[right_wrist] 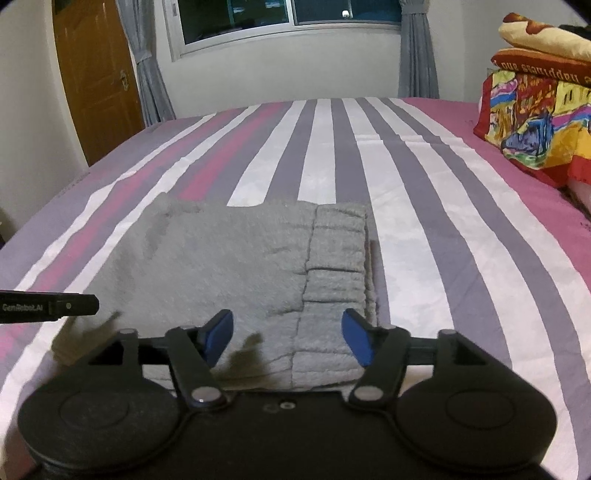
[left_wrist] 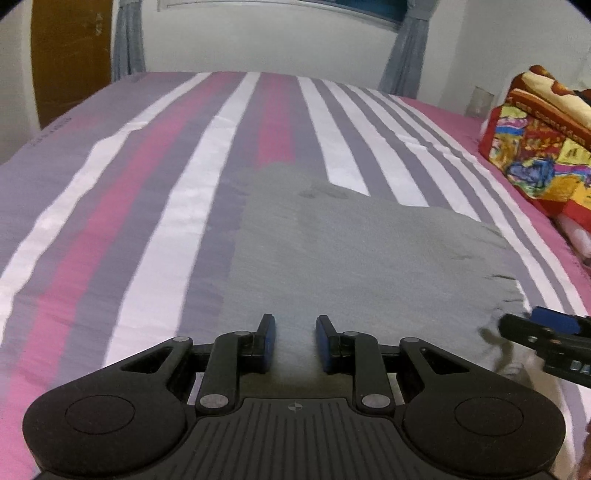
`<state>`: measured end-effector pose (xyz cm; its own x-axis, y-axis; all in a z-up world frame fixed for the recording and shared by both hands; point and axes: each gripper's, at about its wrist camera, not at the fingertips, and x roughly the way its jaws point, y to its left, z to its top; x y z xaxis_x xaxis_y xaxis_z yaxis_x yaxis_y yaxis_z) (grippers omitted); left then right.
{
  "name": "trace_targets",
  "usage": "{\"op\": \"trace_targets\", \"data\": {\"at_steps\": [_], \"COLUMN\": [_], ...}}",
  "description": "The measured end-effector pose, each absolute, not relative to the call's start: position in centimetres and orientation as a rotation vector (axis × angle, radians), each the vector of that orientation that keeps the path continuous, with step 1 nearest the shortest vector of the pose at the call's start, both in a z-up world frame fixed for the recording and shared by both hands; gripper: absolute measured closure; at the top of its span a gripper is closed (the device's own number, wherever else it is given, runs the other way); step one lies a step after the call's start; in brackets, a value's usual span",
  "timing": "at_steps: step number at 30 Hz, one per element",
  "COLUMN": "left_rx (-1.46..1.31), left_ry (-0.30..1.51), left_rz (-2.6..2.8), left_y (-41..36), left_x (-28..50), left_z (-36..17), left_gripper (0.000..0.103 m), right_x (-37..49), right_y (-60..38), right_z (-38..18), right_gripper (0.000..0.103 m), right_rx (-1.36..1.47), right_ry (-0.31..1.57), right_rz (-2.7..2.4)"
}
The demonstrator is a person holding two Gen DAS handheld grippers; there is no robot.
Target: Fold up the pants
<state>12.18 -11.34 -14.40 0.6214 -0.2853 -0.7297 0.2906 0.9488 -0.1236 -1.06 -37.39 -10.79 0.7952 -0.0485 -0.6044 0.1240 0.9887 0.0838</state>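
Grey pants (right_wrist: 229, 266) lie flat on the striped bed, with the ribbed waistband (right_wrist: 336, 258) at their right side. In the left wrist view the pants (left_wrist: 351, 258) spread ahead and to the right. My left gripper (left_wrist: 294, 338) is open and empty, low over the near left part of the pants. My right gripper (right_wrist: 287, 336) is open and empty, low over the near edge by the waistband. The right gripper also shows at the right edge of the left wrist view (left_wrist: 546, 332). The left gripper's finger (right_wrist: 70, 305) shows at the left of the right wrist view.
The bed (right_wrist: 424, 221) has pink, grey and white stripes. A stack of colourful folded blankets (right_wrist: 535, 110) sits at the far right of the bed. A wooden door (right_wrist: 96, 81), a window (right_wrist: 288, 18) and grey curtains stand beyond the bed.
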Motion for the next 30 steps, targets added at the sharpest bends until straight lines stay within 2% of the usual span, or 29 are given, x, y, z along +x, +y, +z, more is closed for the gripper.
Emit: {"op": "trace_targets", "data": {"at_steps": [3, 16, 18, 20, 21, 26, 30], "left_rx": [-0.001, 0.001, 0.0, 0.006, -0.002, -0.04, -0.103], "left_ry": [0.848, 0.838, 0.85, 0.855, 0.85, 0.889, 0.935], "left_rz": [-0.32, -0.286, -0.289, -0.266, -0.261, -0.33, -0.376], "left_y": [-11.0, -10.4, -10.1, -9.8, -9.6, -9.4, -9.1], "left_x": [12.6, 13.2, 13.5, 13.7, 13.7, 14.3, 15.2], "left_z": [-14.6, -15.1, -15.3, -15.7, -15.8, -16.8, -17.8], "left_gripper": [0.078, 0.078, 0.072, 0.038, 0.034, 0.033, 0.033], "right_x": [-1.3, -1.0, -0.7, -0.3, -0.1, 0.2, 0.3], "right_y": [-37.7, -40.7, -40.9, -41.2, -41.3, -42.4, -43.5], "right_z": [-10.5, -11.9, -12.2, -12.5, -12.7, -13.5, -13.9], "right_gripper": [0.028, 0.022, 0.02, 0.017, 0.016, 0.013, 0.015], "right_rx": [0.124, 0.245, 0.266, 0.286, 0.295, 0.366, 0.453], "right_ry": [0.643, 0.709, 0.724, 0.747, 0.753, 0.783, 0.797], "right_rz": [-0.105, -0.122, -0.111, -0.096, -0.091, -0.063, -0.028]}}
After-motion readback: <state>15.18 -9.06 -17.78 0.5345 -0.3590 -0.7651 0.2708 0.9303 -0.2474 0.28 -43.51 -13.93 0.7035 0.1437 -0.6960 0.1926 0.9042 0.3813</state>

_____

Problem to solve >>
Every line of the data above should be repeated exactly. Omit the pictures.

Result for this exercise >>
[right_wrist] 
[left_wrist] 
`<state>`: measured end-effector pose (xyz cm; its own x-axis, y-axis; all in a z-up world frame fixed for the recording and shared by both hands; point and axes: each gripper's, at about its wrist camera, not at the fingertips, and x roughly the way its jaws point, y to its left, z to its top; x y z xaxis_x xaxis_y xaxis_z yaxis_x yaxis_y yaxis_z) (grippers omitted); left then right.
{
  "name": "trace_targets",
  "usage": "{\"op\": \"trace_targets\", \"data\": {\"at_steps\": [_], \"COLUMN\": [_], ...}}",
  "description": "The measured end-effector pose, each absolute, not relative to the call's start: position in centimetres and orientation as a rotation vector (axis × angle, radians), each the vector of that orientation that keeps the path continuous, with step 1 nearest the shortest vector of the pose at the call's start, both in a z-up world frame fixed for the recording and shared by both hands; gripper: absolute measured closure; at the top of its span a gripper is closed (the device's own number, wherever else it is given, runs the other way); step one lies a step after the call's start; in brackets, a value's usual span",
  "timing": "at_steps: step number at 30 Hz, one per element",
  "COLUMN": "left_rx (-1.46..1.31), left_ry (-0.30..1.51), left_rz (-2.6..2.8), left_y (-41..36), left_x (-28..50), left_z (-36..17), left_gripper (0.000..0.103 m), right_x (-37..49), right_y (-60..38), right_z (-38..18), right_gripper (0.000..0.103 m), right_rx (-1.36..1.47), right_ry (-0.31..1.57), right_rz (-2.7..2.4)"
}
The demonstrator is a person holding two Gen DAS handheld grippers; there is no robot.
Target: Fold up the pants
<state>12.18 -11.34 -14.40 0.6214 -0.2853 -0.7297 0.2906 0.9488 -0.1236 -1.06 -37.39 -10.79 0.7952 -0.0485 -0.6044 0.1240 0.9887 0.0838</state>
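Grey pants (right_wrist: 229, 266) lie flat on the striped bed, with the ribbed waistband (right_wrist: 336, 258) at their right side. In the left wrist view the pants (left_wrist: 351, 258) spread ahead and to the right. My left gripper (left_wrist: 294, 338) is open and empty, low over the near left part of the pants. My right gripper (right_wrist: 287, 336) is open and empty, low over the near edge by the waistband. The right gripper also shows at the right edge of the left wrist view (left_wrist: 546, 332). The left gripper's finger (right_wrist: 70, 305) shows at the left of the right wrist view.
The bed (right_wrist: 424, 221) has pink, grey and white stripes. A stack of colourful folded blankets (right_wrist: 535, 110) sits at the far right of the bed. A wooden door (right_wrist: 96, 81), a window (right_wrist: 288, 18) and grey curtains stand beyond the bed.
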Motion for the next 30 steps, targets added at the sharpest bends until straight lines stay within 2% of the usual span, or 29 are given, x, y, z along +x, +y, +z, more is closed for the gripper.
Emit: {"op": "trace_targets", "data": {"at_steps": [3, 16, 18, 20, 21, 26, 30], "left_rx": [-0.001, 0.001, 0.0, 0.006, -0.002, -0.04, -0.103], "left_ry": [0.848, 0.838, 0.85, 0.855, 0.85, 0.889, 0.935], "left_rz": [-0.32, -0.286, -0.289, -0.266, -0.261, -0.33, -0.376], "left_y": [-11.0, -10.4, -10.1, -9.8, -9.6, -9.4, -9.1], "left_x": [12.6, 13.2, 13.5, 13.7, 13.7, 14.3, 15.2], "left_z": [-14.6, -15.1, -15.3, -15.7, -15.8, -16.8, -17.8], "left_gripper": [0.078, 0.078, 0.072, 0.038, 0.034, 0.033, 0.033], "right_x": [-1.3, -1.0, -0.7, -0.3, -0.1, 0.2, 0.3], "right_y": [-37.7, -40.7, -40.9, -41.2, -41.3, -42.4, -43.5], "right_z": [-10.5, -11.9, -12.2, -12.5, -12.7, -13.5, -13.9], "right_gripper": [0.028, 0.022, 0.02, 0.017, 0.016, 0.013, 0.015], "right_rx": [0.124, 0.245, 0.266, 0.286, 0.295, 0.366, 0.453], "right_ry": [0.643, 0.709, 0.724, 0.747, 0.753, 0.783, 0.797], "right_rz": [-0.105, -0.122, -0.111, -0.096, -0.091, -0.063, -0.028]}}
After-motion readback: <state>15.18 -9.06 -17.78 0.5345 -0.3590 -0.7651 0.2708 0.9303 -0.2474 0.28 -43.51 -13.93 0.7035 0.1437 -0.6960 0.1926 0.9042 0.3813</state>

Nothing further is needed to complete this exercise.